* DESCRIPTION OF THE TASK
From the entries, return every line where the string "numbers" shows up.

[Stored items from a collection]
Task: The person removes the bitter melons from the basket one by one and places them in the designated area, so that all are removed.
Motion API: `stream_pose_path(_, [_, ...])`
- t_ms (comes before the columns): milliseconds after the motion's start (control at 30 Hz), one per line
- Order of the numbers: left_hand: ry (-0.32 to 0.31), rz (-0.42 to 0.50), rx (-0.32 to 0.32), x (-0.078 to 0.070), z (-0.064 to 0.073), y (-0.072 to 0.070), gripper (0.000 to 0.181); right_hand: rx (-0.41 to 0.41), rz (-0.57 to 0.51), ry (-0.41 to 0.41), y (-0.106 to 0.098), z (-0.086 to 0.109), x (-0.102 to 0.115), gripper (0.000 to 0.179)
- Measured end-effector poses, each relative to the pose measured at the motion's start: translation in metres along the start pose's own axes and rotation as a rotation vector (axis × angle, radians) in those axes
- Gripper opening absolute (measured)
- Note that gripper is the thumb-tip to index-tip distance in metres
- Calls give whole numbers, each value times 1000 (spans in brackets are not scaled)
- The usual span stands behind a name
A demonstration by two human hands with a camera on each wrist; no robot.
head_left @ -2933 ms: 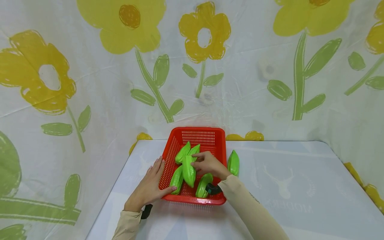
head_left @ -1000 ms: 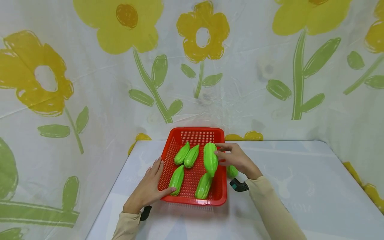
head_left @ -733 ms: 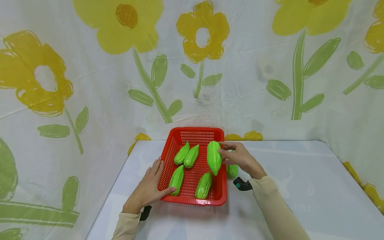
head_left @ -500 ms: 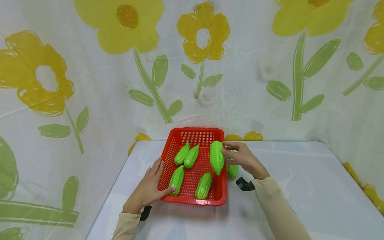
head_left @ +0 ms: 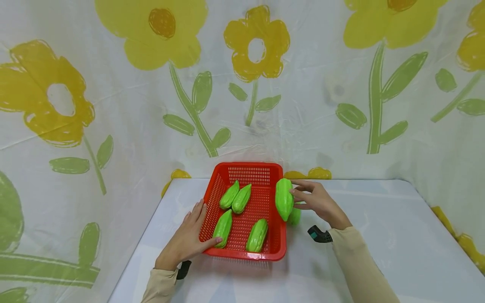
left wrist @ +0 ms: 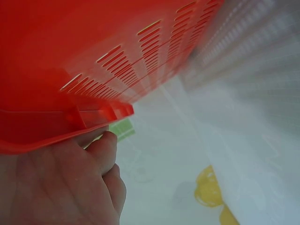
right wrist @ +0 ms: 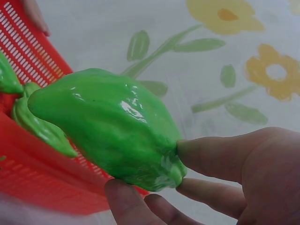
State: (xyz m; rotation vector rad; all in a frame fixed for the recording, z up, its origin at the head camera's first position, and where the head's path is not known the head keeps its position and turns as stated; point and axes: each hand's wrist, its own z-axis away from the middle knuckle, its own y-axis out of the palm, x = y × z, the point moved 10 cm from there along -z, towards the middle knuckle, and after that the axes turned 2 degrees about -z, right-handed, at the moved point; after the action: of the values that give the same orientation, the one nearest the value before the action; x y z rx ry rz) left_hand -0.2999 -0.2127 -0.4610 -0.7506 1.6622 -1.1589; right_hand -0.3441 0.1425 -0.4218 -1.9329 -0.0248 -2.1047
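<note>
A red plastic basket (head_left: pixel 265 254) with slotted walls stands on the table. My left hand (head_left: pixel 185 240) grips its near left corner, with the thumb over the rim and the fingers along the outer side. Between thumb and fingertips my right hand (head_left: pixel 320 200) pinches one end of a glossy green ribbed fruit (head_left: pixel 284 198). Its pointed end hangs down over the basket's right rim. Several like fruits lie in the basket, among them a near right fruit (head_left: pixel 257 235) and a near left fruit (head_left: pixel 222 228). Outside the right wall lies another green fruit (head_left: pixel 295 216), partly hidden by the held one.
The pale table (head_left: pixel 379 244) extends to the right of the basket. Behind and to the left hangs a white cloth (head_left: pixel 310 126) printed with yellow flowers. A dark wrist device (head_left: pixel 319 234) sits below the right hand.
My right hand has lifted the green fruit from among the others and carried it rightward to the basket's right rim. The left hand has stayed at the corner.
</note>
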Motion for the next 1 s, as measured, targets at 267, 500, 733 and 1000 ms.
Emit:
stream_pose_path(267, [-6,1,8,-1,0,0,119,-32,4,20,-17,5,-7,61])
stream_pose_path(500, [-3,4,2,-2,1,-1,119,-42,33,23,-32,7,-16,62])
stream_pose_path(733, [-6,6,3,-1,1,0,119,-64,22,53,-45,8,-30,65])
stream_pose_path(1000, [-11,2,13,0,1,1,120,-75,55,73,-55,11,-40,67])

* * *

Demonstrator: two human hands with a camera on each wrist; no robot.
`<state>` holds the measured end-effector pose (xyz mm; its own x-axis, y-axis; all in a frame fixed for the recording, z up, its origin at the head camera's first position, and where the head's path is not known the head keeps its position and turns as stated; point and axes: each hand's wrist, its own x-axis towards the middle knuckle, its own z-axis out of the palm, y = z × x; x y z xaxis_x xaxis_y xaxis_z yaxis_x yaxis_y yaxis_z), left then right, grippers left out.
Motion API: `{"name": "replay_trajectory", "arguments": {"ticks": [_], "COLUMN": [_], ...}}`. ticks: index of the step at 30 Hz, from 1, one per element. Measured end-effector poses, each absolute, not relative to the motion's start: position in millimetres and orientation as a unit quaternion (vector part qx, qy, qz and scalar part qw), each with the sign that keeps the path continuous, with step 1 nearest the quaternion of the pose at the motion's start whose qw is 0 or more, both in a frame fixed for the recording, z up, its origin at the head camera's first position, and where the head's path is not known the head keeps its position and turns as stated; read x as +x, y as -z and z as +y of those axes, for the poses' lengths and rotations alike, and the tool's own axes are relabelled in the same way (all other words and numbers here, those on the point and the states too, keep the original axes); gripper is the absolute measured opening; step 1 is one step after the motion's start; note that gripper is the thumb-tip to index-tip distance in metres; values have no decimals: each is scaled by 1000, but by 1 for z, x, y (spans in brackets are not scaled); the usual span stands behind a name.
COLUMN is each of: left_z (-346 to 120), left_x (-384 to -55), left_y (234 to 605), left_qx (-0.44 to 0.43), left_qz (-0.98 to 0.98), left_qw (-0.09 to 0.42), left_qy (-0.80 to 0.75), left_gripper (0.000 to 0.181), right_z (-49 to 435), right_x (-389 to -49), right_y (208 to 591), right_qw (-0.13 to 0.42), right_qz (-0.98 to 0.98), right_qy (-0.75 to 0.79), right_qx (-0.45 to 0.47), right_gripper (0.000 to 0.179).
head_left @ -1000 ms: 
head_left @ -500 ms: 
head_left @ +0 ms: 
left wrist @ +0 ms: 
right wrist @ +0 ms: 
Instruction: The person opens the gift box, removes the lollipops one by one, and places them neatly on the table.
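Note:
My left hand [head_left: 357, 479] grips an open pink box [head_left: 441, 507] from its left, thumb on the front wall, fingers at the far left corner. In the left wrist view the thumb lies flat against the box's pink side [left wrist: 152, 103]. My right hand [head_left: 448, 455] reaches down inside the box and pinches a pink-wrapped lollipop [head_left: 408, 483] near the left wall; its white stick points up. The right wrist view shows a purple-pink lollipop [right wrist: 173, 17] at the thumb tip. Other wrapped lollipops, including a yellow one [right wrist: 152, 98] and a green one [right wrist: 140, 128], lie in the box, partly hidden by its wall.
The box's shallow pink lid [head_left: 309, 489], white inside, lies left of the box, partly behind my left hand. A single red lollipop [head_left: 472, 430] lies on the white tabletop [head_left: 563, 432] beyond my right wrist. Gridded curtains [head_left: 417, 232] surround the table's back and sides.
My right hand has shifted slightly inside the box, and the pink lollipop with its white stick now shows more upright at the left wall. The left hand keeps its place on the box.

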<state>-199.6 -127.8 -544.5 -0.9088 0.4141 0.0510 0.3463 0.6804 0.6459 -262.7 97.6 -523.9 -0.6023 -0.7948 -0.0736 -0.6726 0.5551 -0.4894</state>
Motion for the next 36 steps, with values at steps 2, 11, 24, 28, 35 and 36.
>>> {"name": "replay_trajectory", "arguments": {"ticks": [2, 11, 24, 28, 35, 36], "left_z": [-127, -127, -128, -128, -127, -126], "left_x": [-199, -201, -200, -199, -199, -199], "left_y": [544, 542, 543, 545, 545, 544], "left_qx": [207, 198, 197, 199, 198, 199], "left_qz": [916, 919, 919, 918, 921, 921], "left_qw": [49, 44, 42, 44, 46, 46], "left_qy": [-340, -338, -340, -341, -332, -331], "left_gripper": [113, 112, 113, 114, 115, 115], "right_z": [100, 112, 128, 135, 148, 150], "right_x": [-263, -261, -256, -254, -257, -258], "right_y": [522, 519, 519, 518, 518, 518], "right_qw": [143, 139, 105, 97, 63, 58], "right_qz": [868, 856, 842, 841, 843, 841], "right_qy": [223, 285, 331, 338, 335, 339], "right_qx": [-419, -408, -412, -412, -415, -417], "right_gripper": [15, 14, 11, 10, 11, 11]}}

* FINAL ANSWER
- Order of the numbers: left_hand: ry (-0.32 to 0.31), rz (-0.42 to 0.50), rx (-0.32 to 0.32), x (-0.078 to 0.070), z (-0.064 to 0.073), y (-0.072 to 0.070), gripper (0.000 to 0.181); right_hand: rx (-0.41 to 0.41), rz (-0.57 to 0.51), ry (-0.41 to 0.41), y (-0.106 to 0.098), z (-0.086 to 0.109), x (-0.102 to 0.115), gripper (0.000 to 0.179)
- Calls give whole numbers, each value times 1000 (spans in brackets are not scaled)
Motion API: `{"name": "replay_trajectory", "arguments": {"ticks": [_], "COLUMN": [_], ...}}`. ticks: index of the step at 30 Hz, from 1, one per element. Measured end-effector poses, each absolute, not relative to the motion's start: position in millimetres and orientation as a unit quaternion (vector part qx, qy, qz and scalar part qw), each with the sign that keeps the path continuous, with step 1 nearest the quaternion of the pose at the motion's start whose qw is 0 or more, both in a frame fixed for the recording, z up, its origin at the head camera's first position, and where the head's path is not known the head keeps its position and turns as stated; read x as +x, y as -z and z as +y of those axes, for the poses' lengths and rotations alike, and the tool's own axes are relabelled in the same way (all other words and numbers here, those on the point and the states too, keep the original axes); gripper is the absolute measured opening; step 1 is one step after the motion's start; note that gripper is the thumb-tip to index-tip distance in metres; values have no decimals: each is scaled by 1000, but by 1 for z, x, y (spans in brackets are not scaled); the usual span stands behind a name.

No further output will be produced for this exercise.